[[ RECORDS SUPPLIED, beginning ]]

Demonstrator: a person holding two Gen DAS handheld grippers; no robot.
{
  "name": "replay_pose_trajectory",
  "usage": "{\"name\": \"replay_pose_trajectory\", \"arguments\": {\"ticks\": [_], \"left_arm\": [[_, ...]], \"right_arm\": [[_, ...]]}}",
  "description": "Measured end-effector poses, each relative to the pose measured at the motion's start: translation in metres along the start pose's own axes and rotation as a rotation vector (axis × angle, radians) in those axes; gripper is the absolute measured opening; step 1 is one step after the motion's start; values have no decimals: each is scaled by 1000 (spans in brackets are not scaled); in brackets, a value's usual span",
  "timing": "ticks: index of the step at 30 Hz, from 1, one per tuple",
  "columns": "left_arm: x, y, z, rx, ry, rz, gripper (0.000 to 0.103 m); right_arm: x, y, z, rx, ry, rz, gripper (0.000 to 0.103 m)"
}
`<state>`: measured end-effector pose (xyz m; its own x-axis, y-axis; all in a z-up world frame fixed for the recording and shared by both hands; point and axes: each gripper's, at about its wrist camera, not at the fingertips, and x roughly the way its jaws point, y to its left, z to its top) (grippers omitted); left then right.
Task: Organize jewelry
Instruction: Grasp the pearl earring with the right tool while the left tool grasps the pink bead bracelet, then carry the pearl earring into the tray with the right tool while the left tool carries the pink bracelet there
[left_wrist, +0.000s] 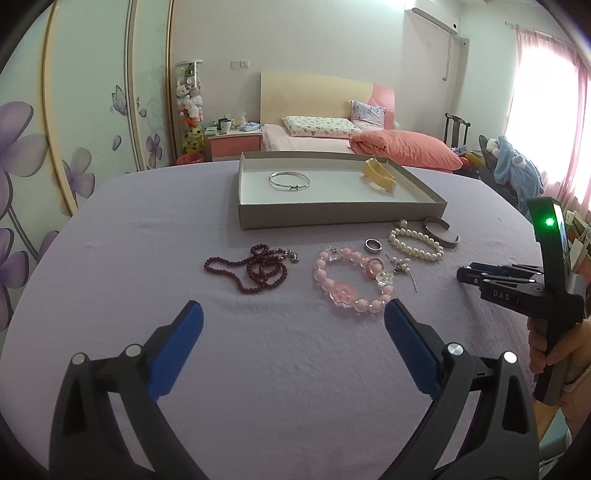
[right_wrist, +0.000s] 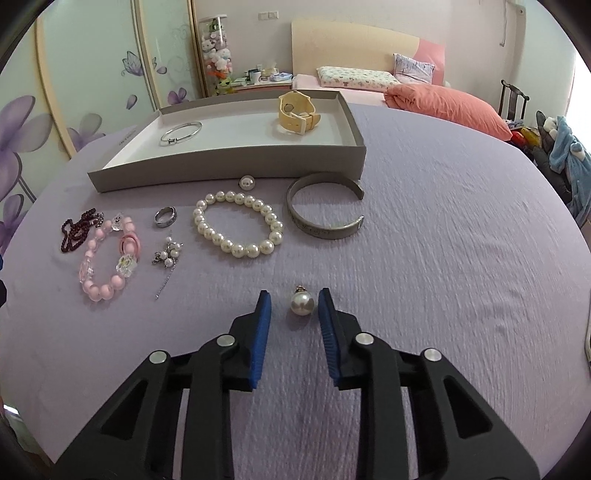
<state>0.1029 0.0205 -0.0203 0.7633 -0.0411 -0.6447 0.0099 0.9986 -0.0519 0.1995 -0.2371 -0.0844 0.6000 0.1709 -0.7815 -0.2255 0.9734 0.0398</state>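
Observation:
A grey box (right_wrist: 229, 168) holds a silver bangle (right_wrist: 181, 133) and a cream watch (right_wrist: 297, 112); it also shows in the left wrist view (left_wrist: 332, 214). On the purple cloth lie a pearl bracelet (right_wrist: 238, 225), a grey cuff (right_wrist: 321, 210), a silver ring (right_wrist: 165, 217), a pearl brooch (right_wrist: 168, 254), a pink bead bracelet (right_wrist: 107, 258), a dark red bead necklace (left_wrist: 251, 267) and a loose pearl (right_wrist: 246, 182). My right gripper (right_wrist: 294, 306) is open, its fingers on either side of a pearl earring (right_wrist: 303, 302). My left gripper (left_wrist: 293, 314) is wide open and empty, just short of the pink bracelet (left_wrist: 351, 282).
The table is round with a purple cloth (right_wrist: 443, 240). The right gripper's body and the hand holding it (left_wrist: 546, 288) show at the right in the left wrist view. A bed (left_wrist: 332, 136) and chairs with clothes (left_wrist: 513, 162) stand beyond the table.

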Motion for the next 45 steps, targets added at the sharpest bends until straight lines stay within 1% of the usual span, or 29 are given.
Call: {"name": "replay_pose_trajectory", "arguments": {"ticks": [5,6,11,15,16,19,20,26,28,30,33,35,37,38,40,41,42,43,45], "left_arm": [[5,-4,-1,2,7,-9,96],[6,-5,-1,2,10,-13,96],[15,-10,0,-2,39,-27,96],[28,-15,4,-20,65,-40,96],[32,-17,5,-28,71,-42,95],[46,-22,10,-71,106,-54,87],[49,-24,11,-79,116,-54,87],[73,-49,12,-51,161,-8,86],[81,-51,11,-69,189,-7,78],[87,-50,13,-98,204,-5,74],[92,-44,17,-145,207,5,64],[94,-42,20,-163,209,10,60],[101,-41,21,-165,226,29,50],[101,-41,21,-163,222,42,48],[102,-44,23,-145,228,59,39],[102,-44,24,-140,233,65,37],[102,-44,25,-135,235,74,31],[103,-45,25,-126,239,91,28],[102,-44,25,-114,246,88,27]], "right_arm": [[0,-2,0,4,2,0,20],[0,-2,0,1,1,-1,14],[-1,-5,-1,20,-5,6,14],[-3,-10,-1,51,-6,32,14],[-5,-10,-1,53,-8,34,14],[-9,-10,-1,53,-20,45,14],[-10,-10,-1,53,-24,46,14],[-14,-14,1,57,-30,74,14],[-15,-15,1,56,-32,77,14],[-16,-16,1,56,-35,77,14],[-16,-17,1,58,-37,81,14],[-16,-19,1,60,-39,83,14],[-16,-19,1,60,-40,85,14],[-17,-19,1,59,-39,86,14],[-17,-20,1,61,-40,87,14],[-17,-20,2,60,-41,89,14],[-18,-20,1,60,-42,89,14],[-19,-20,1,60,-43,91,14],[-20,-19,2,58,-45,95,14]]}}
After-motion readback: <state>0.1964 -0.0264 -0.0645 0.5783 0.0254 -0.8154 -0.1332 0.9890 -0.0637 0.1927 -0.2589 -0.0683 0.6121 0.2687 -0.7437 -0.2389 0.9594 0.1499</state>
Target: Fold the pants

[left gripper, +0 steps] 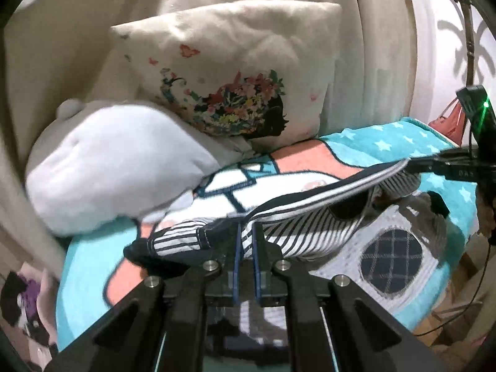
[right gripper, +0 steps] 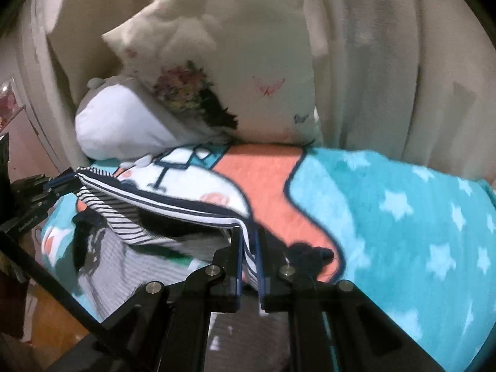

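Observation:
Navy-and-white striped pants (left gripper: 310,217) hang stretched between my two grippers above a turquoise star blanket (left gripper: 403,142). My left gripper (left gripper: 247,232) is shut on one end of the waistband. My right gripper (right gripper: 249,238) is shut on the other end of the pants (right gripper: 173,198). In the left wrist view the right gripper (left gripper: 412,166) shows at the far right, pinching the band. In the right wrist view the left gripper (right gripper: 66,179) shows at the far left, holding the fabric. The pants sag open below the taut band.
A floral cream pillow (left gripper: 223,71) and a white plush cushion (left gripper: 114,161) lie at the head of the bed, against cream curtains (right gripper: 387,62). The blanket (right gripper: 403,210) has a large cartoon print. Wooden floor (right gripper: 52,319) shows beyond the bed edge.

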`<state>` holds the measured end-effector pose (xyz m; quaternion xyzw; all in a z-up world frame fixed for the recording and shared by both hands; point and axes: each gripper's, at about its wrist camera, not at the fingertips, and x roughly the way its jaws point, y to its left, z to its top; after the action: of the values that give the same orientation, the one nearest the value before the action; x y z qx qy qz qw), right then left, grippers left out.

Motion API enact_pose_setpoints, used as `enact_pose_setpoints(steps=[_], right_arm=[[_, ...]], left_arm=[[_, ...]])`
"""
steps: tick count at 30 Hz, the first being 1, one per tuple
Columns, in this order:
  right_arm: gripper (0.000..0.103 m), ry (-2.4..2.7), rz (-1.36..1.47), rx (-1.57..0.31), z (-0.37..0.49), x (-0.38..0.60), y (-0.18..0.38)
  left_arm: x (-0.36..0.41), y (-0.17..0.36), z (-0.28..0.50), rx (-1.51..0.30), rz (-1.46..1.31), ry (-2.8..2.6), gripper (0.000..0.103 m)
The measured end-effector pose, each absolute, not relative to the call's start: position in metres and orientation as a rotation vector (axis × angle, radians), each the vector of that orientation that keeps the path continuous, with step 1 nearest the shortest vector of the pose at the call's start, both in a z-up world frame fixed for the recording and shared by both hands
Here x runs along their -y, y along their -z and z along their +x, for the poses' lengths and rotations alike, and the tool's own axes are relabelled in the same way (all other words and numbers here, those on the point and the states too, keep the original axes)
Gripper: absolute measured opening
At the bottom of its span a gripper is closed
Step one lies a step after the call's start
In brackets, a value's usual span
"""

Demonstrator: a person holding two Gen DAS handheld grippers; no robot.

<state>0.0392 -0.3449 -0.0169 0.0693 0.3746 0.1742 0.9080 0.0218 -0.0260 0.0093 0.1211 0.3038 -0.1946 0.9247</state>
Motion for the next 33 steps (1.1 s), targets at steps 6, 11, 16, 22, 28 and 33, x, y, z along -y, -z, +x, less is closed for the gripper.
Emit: enact_pose_setpoints(steps=[6, 11, 16, 22, 28, 33], right_arm=[[0.009, -0.344, 0.241, -0.793, -0.015, 0.355, 0.047], [0.009, -0.29, 0.316, -0.826, -0.043, 0.372, 0.071], [0.037, -0.203, 0.372, -0.772, -0.049, 0.394, 0.063], [0.069, -0.18, 0.358, -0.758, -0.001, 0.392, 0.051], [0.032, -0.21, 0.391, -0.94, 0.063, 0.391, 0.083], [0.01, -0.2, 0.354, -0.84, 0.04, 0.383, 0.056]], left_arm=[[0.018, 0.028, -0.022, -0.677, 0.251, 0.35, 0.008], [0.007, 0.055, -0.041, -0.765, 0.224, 0.351, 0.008], [-0.013, 0.048, -0.056, -0.757, 0.189, 0.325, 0.008], [-0.043, 0.032, -0.057, -0.723, 0.069, 0.261, 0.044], [-0.055, 0.024, -0.048, -0.707, 0.014, 0.234, 0.046], [-0.061, 0.019, -0.037, -0.7, -0.025, 0.234, 0.047]])
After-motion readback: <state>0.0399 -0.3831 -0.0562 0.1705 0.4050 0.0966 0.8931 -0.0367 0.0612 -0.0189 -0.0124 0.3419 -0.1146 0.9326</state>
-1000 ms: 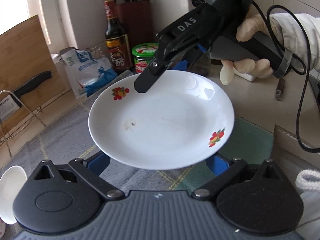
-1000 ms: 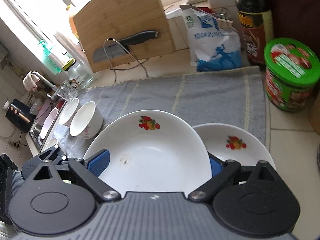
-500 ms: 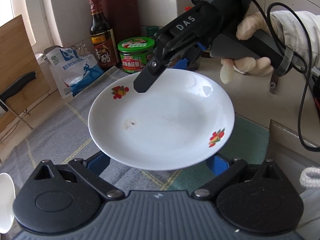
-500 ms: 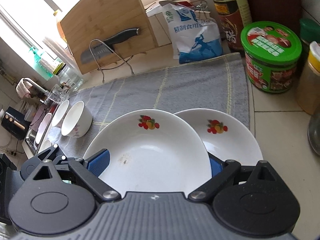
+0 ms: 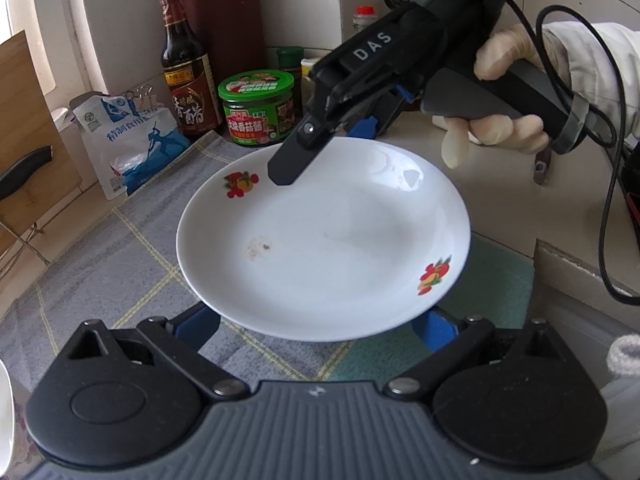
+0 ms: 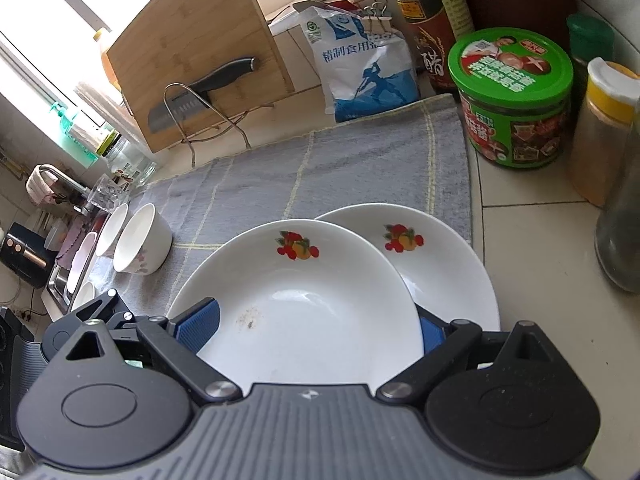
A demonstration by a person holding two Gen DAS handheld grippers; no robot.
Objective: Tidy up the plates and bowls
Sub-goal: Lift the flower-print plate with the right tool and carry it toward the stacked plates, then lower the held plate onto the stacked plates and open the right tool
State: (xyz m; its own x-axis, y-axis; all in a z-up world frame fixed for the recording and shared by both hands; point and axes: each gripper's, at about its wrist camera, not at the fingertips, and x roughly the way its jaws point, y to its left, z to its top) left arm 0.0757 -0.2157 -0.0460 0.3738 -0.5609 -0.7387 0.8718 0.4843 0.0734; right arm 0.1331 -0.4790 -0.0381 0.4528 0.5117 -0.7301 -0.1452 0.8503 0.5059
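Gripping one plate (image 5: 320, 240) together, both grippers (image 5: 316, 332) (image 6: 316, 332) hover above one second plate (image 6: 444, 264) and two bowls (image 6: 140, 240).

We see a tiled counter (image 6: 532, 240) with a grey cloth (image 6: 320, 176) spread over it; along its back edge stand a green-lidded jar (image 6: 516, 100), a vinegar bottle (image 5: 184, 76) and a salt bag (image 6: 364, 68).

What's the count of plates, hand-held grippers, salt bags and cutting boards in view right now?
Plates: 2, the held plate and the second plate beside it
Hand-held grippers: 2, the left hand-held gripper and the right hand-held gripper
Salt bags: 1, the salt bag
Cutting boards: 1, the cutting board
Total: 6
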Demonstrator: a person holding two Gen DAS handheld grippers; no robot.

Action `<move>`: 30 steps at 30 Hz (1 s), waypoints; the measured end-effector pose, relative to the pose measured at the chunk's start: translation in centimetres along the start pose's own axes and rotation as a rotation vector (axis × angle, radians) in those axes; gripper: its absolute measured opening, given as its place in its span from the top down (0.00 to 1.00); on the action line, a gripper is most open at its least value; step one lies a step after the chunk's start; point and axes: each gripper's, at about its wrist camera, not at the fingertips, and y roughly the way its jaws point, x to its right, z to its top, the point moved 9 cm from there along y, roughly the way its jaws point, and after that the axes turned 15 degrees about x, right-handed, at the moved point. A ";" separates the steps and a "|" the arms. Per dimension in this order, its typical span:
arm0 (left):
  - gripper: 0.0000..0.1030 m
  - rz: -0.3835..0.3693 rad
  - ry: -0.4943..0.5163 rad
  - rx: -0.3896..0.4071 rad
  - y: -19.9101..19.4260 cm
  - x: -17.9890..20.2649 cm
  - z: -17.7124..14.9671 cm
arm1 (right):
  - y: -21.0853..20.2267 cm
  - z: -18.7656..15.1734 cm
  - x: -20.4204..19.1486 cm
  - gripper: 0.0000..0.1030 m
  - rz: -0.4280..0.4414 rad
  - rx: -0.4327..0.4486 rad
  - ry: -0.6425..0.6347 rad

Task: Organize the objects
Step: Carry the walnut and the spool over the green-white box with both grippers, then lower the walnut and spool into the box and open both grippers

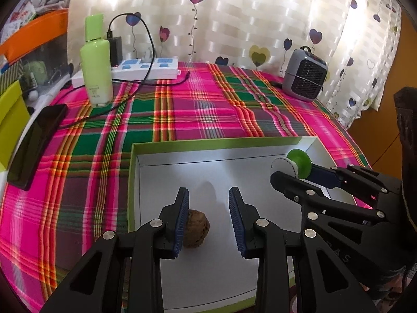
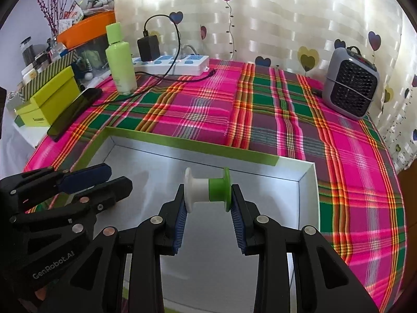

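The left gripper (image 1: 208, 219) is positioned over the interior of the box (image 1: 166, 156), fingers spread apart. A brown walnut (image 1: 196, 232) rests on the white box floor between the fingers (image 1: 238, 221); it lies against or just beside the left pad, well clear of the right pad. Whether the pad actually touches the walnut cannot be told.

The right gripper (image 2: 208, 195) is clamped on a spool (image 2: 207, 193). One flange of the spool is white, the other green; each flange bears against one blue finger pad, and the spool axis runs horizontally from pad to pad. The spool sits above the box (image 2: 310, 182) interior, near the far wall. In the left wrist view the same spool (image 1: 299, 164) appears at the far right corner of the box, held at the fingertips of the right gripper (image 1: 294, 172).

The box is shallow, with a green outer rim and white inner walls, and stands on a tabletop (image 2: 208, 109) covered by a pink and green plaid cloth.

Other items on the tabletop:
- green bottle (image 2: 120, 62), upright, at the far left;
- power strip (image 2: 177, 65) with a black charger (image 2: 148, 47) plugged in, just beside the bottle;
- phone (image 2: 75, 112), flat, near the left edge;
- grey heater (image 2: 350, 91) at the far right, in front of the curtain (image 2: 273, 20).
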 end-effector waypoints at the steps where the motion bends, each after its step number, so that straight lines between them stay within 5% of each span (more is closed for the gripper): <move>1: 0.71 -0.003 -0.003 -0.001 0.0 0.0 0.0 | 0.2 0.0 0.1 0.68 -0.001 -0.002 0.000; 26: 0.70 0.012 -0.015 -0.005 0.0 -0.7 0.0 | 1.8 -1.0 0.3 0.68 -0.021 -0.080 -0.018; 30: 0.63 0.017 -0.015 0.001 -0.2 -0.7 0.0 | 1.8 -1.2 0.4 0.67 -0.013 -0.084 -0.007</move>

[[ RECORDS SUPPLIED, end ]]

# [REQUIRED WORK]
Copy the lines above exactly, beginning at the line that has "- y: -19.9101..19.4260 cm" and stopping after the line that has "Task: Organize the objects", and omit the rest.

# [EXERCISE SOLUTION]
  - y: -19.9101..19.4260 cm
  - x: -17.9890..20.2649 cm
  - z: -17.7124..14.9671 cm
arm1 (right):
  - y: -21.0853..20.2267 cm
  - z: -18.7656..15.1734 cm
  - x: -20.4204..19.1486 cm
  - gripper: 0.0000..0.1030 m
  - rz: -0.4280..0.4414 rad
  - rx: -0.4327..0.4486 rad
  - ry: -0.6425..0.6347 rad

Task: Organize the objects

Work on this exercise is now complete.